Provided entries section start

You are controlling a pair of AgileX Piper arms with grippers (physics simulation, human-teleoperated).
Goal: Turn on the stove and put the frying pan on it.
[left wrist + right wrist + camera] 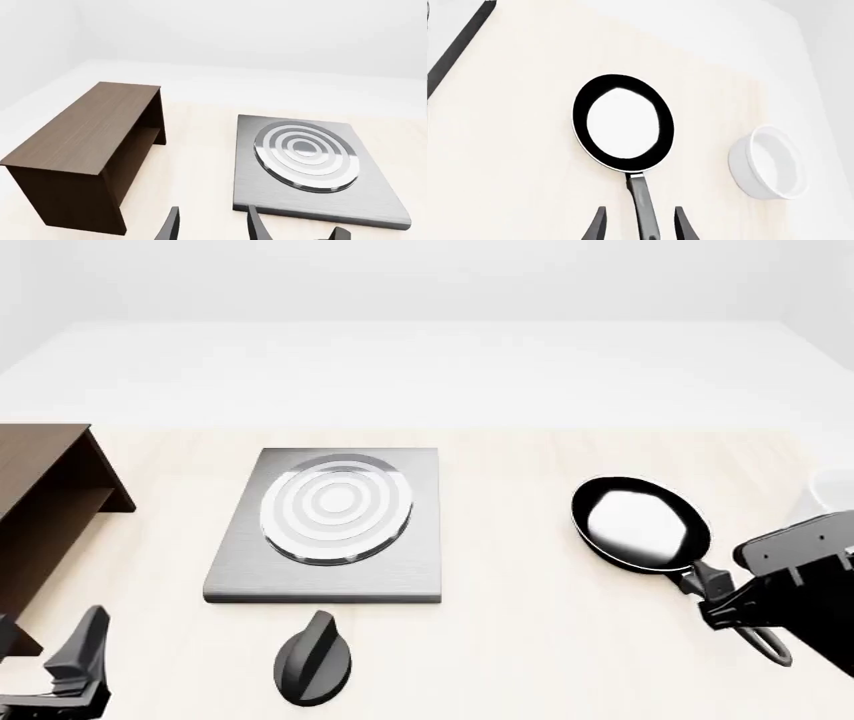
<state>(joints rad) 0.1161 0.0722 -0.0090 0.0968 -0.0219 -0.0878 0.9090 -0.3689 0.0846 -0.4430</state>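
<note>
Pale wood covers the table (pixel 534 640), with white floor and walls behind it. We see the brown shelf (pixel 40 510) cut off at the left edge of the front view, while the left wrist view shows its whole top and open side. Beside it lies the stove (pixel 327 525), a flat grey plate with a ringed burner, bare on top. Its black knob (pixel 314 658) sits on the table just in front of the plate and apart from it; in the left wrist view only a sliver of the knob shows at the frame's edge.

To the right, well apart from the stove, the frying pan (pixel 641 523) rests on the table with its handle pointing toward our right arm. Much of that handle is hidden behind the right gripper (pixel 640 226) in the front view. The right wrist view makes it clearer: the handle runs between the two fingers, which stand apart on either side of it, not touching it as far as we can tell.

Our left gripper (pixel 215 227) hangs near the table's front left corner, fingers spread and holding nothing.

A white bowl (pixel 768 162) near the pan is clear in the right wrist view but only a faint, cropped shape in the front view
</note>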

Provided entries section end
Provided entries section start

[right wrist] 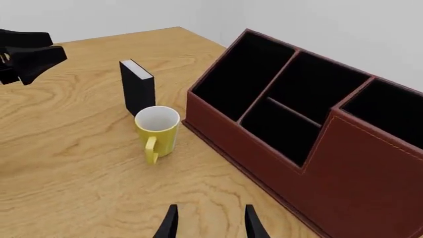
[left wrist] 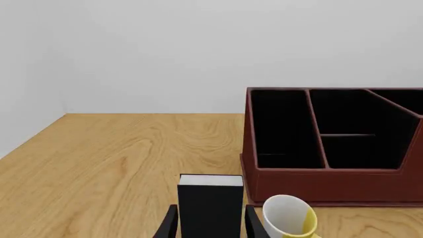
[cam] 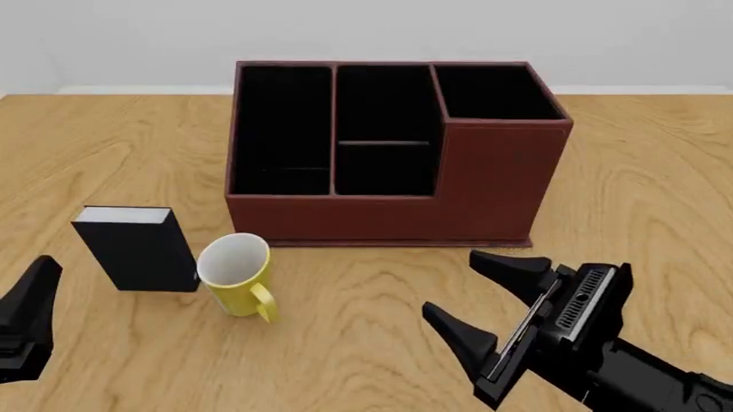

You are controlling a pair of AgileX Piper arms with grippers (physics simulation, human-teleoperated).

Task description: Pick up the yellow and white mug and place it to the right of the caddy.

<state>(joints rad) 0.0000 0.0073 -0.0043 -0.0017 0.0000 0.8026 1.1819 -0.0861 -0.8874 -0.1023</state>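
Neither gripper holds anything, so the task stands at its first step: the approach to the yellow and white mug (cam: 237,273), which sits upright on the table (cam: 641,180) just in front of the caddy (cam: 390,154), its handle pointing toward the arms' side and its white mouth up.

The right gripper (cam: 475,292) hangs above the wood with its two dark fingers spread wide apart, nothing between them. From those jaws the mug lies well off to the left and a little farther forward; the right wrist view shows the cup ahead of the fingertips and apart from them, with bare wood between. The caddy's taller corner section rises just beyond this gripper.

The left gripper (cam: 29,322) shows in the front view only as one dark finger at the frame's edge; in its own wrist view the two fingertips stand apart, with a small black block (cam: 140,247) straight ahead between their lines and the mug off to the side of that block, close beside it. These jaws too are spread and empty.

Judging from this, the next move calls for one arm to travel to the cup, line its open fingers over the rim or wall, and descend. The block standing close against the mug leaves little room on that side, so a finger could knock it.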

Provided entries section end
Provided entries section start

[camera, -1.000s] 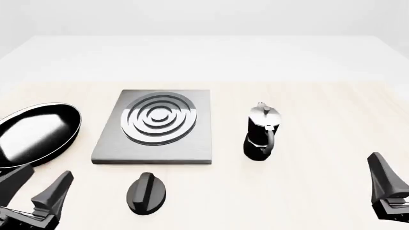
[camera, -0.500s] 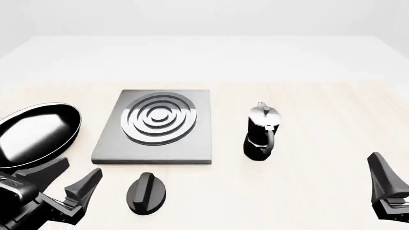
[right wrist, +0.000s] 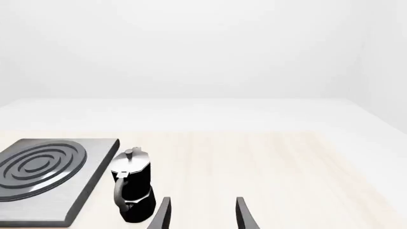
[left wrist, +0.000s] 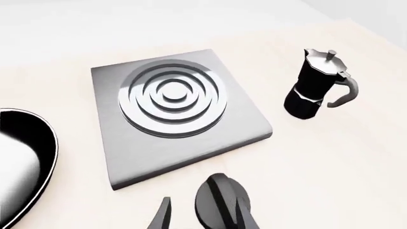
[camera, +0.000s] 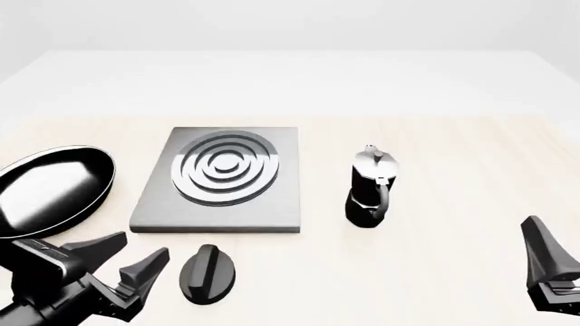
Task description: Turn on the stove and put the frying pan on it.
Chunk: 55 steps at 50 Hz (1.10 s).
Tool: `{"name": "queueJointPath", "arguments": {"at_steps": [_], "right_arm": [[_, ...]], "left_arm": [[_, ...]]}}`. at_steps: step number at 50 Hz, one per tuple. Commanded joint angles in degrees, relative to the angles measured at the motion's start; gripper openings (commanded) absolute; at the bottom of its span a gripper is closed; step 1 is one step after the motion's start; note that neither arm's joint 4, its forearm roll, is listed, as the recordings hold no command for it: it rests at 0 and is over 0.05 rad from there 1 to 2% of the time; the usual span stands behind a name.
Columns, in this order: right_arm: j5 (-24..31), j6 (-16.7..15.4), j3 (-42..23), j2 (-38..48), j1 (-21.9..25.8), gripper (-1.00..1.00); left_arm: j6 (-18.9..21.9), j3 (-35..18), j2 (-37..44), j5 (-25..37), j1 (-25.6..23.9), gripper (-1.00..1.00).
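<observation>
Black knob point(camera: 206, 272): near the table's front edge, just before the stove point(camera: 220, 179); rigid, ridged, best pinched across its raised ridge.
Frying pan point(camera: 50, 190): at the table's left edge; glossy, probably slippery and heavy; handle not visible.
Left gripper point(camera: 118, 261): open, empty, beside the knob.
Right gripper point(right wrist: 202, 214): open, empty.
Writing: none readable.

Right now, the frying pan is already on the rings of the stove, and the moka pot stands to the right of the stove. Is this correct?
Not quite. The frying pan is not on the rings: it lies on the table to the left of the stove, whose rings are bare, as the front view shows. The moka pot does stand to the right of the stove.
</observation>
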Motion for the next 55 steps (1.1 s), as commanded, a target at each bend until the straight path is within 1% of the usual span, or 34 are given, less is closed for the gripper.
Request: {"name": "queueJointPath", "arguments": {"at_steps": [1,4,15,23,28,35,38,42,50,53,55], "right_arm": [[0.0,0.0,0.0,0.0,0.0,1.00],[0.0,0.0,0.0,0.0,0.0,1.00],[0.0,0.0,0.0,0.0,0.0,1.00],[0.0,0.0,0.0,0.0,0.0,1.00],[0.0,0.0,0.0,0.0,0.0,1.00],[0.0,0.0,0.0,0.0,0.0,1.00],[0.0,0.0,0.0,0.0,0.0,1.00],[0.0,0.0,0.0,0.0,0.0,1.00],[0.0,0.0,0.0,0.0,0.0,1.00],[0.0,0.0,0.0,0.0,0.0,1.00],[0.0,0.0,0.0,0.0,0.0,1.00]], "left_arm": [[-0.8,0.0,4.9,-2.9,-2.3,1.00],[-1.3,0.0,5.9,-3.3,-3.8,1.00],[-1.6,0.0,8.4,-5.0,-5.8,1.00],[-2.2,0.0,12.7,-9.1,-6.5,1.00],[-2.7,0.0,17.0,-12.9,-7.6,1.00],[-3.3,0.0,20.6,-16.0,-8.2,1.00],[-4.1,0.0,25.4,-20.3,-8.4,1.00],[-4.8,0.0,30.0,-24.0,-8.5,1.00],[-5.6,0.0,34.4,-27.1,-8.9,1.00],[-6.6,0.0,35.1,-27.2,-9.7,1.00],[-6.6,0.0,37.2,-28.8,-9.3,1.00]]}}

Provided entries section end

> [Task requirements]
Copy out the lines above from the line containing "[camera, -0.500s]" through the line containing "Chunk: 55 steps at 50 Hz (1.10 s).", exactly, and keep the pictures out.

> [Output for this exercise]
[camera, -0.500s] 
[right wrist, +0.000s] 
[left wrist, +0.000s] 
[camera, +0.000s] 
Task description: Turn on the stove and put the frying pan on it.
Chunk: 55 steps at 50 Hz (1.10 s).

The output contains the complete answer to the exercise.